Heyl came from a well-to-do family. The Indian boy he adopted lived for some time with Heyl’s sisters in New Jersey, far removed from his Arizona mountain origin.
The Indian child called Little Indian Dick was officially named Richard Deltche Heyl. He was approximately four years old when his parents were killed in battle. The 1961 Mead account from Back in Pioneer Days reads “…his father was an Apache Indian Chief.” A story was published in 1931 (NSHS) titled Fort Hartsuff and the Local Pioneer Life. It was written by Ora Clement based on accounts by her mother who was a teacher at the town of Calamus near Fort Hartsuff.
Clement states that “most memorable of the pupils at Calamus school was little Indian Dick, Flathead Indian…” She describes his cranial features as “…his head flattened almost to the thickness of a man’s two palms… Dick was a bright pupil and could read and spell better than many of the paler and older boys and girls.” She probably meant to refer to his head shape rather than his tribal origin in calling Dick a ‘Flathead’, that appellation is sometimes attached to bands in the Northwest and elsewhere. He was also referred to in other sources as a Ute Indian. We have more reliable evidence from the National Archives that he was a Dan Carlos Apache.
Dick was a good speller and a good shot! His teacher inquired as to the reason he was not bringing his lunch to school as usual. Dick informed her it was because the mess sergeant was not preparing it. Upon inquiring ‘why’, Dick responded, “Because I shot him.” He explained that the cook “…had bullied and tantalized him when none was by to protect him. He watched his chance and when he caught the unsuspecting cook bending over some task the little rascal let an arrow fly. He had the unerring aim of his forebears and the weapon struck squarely in the broadest portion of the cook’s anatomy, to Dick’s delight and the cook’s pain and indignation.” The cook had withheld his lunch in retaliation. The matter was soon settled in Dick’s favor when Lt. Heyl was informed of the facts.
Indian Dick was a playmate of a boy his age, Ross herron, whose father was mentioned earlier as a steam engineer at the fort sawmill. Herron’s daughter, Hildred Mead of St. Paul, organized the story of Little Indian Dick. Mead relates that the two boys would hunt frogs and squirrels along the small streams near the fort. The soldiers and officers made them bows and arrows from willow branches.
An interesting oral narrative regarding Indian Dick was told to this writer several years ago. It was related to the informant by a soldier who had served at Fort Hartsuff, was discharged here and lived out his life in the town of Ord.

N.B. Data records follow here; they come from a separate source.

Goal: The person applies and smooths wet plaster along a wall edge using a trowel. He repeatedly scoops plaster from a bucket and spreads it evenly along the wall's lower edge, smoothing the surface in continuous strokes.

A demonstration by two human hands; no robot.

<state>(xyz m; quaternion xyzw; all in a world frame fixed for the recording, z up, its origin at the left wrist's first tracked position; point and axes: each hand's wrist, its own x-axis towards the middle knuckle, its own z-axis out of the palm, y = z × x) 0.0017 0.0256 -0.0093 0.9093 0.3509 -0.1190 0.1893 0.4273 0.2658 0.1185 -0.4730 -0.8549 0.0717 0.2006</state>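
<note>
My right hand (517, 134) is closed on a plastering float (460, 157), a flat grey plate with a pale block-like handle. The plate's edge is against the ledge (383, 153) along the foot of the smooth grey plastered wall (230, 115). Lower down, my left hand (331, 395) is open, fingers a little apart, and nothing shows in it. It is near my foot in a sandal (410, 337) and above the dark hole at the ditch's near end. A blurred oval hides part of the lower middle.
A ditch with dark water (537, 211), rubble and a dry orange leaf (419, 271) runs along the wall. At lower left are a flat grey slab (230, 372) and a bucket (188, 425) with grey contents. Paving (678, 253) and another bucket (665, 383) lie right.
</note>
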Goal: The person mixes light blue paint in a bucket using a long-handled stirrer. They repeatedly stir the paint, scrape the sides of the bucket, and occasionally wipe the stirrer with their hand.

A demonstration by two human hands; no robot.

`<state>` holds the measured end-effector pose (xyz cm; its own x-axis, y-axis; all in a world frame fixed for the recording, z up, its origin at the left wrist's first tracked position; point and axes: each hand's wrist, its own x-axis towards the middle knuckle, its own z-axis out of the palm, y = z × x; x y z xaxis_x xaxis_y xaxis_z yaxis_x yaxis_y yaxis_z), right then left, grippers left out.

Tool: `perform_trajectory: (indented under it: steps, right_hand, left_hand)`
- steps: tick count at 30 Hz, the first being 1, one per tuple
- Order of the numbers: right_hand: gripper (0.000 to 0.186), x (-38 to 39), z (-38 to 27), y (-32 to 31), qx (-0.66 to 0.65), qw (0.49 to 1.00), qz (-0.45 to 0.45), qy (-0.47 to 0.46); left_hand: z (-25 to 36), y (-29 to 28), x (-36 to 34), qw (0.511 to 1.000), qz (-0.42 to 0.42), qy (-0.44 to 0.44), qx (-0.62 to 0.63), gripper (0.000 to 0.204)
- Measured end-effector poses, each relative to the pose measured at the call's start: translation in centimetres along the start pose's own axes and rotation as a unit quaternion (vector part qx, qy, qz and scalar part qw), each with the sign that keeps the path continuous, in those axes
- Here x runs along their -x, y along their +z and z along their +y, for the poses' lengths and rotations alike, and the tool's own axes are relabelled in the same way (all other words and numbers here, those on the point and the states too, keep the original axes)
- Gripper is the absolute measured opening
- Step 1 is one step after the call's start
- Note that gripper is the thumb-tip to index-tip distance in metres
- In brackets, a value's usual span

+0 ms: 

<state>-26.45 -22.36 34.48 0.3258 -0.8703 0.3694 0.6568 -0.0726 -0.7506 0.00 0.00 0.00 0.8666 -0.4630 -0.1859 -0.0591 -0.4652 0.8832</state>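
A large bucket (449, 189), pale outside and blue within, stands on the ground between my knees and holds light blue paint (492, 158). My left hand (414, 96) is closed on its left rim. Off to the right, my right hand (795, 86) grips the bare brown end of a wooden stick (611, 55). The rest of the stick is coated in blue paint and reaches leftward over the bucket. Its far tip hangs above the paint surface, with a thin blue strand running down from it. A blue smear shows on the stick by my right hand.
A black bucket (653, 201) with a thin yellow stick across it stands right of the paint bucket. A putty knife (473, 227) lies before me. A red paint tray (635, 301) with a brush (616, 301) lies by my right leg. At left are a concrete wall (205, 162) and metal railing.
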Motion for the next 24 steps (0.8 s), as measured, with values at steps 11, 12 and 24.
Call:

He recalled that: “Indian Dick was a much better athlete than his fort playmates and schoolmates. The white boys would rig the races or impose a handicap on Dick in the jumping contests. Once they placed fresh cow-pies in the broad jump impact area to reduce the length of his leaps.” This third hand story rings true. Every account describing Lieutenant Heyl’s ‘capture’ of Indian Dick are similar: “Upon seeing the soldiers and realizing his parents were dead he ran like a deer and was only with great difficulty caught in the canyons.”
Although Lieutenant Heyl had killed Dick’s father, he had promised the dying chief to adopt and care for the child. This he did and they seemed to have developed a very close relationship. Dick attended Carlisle Institute and led a successful life, dying in Wilmington, Delaware in 1940.